Wherever a line of the data contains "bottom", copy that line.
+++
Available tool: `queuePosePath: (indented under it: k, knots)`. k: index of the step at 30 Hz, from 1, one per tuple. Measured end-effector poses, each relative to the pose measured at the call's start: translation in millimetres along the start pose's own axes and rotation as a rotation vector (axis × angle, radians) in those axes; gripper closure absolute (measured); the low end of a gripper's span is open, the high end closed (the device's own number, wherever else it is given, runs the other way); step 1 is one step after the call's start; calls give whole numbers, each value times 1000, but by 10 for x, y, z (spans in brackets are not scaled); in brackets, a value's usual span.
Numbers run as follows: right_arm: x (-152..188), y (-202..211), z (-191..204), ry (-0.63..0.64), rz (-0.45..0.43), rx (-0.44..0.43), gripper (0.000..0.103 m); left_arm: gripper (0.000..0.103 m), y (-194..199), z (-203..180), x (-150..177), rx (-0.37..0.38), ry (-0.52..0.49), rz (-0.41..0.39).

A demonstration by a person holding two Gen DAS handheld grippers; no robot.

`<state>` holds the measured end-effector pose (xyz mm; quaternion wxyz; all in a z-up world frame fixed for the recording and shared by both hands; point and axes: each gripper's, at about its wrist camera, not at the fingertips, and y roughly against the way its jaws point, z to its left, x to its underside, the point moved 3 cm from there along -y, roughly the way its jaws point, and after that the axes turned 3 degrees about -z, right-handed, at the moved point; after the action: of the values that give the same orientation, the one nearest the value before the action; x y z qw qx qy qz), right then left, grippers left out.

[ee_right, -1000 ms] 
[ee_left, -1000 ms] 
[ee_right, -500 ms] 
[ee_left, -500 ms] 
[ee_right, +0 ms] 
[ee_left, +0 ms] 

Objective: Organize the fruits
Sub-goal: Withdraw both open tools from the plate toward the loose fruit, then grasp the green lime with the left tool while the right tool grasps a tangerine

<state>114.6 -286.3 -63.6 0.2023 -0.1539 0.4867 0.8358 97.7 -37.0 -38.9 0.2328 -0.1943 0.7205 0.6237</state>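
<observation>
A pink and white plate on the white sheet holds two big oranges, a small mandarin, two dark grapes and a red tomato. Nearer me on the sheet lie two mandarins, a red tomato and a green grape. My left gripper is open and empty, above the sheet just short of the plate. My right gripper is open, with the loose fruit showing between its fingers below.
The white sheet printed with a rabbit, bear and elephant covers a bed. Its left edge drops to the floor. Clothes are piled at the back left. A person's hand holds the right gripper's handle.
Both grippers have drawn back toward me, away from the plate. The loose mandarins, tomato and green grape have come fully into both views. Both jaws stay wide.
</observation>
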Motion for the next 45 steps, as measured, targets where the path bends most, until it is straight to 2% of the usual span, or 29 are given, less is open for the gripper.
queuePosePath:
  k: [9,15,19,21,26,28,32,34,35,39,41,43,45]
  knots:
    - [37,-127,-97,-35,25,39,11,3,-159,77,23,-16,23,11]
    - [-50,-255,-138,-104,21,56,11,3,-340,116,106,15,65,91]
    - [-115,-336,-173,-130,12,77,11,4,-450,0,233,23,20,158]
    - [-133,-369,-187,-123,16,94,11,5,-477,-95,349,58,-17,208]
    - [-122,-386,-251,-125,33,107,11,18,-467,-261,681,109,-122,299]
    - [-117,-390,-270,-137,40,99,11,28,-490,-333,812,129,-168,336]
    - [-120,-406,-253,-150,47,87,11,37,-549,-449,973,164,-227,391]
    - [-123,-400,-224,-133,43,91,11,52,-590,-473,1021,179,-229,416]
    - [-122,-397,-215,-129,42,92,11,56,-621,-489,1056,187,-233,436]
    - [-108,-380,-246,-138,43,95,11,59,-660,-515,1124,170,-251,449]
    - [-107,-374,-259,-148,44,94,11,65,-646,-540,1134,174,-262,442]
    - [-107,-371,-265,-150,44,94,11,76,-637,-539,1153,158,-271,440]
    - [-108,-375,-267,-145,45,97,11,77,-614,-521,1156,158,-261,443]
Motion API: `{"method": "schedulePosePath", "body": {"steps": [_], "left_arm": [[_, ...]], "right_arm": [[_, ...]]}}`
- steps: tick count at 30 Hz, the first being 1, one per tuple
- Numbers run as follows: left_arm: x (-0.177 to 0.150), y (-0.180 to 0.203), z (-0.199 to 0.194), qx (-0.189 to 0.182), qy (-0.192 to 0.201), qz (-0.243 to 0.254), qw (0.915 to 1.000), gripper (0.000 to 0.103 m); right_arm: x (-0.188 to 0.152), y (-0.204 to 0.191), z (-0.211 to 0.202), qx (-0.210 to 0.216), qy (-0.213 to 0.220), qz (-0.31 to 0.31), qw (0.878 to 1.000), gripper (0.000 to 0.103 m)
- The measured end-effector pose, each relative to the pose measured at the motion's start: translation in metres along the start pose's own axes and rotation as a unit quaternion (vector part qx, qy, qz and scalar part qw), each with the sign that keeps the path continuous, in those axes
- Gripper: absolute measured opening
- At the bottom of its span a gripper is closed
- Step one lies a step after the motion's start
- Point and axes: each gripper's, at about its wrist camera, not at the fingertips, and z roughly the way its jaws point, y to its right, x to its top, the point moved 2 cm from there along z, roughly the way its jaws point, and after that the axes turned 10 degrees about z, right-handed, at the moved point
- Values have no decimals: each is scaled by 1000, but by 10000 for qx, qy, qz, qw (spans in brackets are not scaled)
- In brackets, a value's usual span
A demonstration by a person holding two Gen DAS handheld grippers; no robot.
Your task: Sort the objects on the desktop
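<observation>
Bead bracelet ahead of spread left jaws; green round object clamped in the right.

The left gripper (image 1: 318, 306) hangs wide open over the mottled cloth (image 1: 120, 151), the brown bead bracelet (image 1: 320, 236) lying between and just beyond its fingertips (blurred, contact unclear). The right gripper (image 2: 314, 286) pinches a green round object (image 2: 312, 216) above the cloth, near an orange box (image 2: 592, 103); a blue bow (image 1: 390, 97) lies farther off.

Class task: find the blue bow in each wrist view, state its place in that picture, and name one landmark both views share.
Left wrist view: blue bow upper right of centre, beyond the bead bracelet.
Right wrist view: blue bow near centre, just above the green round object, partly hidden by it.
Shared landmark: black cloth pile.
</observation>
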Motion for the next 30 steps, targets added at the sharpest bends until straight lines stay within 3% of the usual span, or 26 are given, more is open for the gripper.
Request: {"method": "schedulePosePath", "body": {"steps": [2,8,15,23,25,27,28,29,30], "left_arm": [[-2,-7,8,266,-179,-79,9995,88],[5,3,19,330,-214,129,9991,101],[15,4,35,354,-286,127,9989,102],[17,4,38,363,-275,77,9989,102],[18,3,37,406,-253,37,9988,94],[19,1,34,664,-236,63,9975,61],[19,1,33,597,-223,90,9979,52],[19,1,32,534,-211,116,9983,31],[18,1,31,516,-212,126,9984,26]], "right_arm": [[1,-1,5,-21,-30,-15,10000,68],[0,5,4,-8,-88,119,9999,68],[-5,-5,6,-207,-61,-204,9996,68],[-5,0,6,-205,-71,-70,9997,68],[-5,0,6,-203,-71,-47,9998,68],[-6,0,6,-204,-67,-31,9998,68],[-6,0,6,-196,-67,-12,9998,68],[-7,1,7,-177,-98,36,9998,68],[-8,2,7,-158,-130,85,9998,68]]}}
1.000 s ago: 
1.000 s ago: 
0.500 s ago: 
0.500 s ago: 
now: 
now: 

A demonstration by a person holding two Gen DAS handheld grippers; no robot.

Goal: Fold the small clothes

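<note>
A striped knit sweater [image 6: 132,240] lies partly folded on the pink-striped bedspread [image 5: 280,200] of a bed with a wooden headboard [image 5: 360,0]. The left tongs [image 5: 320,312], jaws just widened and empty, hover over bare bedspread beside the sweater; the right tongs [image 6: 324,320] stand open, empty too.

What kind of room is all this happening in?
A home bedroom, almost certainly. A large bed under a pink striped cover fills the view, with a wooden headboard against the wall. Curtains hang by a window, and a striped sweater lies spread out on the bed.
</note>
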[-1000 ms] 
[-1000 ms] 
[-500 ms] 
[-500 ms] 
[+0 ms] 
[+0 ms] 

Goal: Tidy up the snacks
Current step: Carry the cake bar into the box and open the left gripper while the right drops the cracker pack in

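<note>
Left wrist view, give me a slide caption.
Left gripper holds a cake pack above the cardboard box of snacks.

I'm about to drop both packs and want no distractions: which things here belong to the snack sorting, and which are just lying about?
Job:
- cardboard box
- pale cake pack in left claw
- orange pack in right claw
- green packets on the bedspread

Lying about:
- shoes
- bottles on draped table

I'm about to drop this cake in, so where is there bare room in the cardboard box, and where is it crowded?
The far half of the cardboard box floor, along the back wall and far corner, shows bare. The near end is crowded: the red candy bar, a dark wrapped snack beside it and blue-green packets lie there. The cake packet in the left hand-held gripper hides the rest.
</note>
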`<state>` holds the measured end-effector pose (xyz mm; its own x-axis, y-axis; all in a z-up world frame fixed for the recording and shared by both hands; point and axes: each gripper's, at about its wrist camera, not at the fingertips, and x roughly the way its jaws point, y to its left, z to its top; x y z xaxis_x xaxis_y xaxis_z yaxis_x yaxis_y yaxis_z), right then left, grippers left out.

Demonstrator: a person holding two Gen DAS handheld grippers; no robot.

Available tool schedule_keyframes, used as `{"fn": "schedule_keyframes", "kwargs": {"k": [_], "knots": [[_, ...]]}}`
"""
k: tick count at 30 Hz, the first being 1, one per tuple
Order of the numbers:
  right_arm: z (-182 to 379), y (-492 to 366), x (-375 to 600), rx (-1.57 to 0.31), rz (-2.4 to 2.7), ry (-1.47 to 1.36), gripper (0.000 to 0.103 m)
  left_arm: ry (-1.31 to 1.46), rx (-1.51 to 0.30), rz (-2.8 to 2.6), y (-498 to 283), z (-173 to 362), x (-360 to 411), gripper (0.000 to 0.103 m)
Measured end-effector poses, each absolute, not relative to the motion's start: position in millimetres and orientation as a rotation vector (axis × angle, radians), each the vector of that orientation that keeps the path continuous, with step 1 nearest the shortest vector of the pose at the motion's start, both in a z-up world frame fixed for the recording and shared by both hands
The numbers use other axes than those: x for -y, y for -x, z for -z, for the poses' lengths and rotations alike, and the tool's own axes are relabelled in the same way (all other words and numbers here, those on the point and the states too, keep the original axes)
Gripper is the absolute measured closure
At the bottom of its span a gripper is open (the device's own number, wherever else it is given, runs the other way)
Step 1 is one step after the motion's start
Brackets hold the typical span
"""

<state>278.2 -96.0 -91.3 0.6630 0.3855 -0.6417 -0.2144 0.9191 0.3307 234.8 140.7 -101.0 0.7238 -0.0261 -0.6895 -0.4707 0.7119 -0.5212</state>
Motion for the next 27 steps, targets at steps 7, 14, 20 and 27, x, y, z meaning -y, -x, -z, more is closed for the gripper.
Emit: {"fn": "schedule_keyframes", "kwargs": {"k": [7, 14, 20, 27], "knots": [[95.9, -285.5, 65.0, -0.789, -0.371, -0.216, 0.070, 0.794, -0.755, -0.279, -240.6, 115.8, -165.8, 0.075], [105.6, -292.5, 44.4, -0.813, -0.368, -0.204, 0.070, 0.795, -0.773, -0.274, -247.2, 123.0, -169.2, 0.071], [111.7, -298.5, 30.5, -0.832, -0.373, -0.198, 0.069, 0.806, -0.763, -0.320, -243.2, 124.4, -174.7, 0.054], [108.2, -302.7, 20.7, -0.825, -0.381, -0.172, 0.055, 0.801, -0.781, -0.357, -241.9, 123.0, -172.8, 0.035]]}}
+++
### Task solution
- At the bottom of its span a gripper is closed
At the bottom of its span a gripper is open (the device's own number, wherever else it is given, runs the other way)

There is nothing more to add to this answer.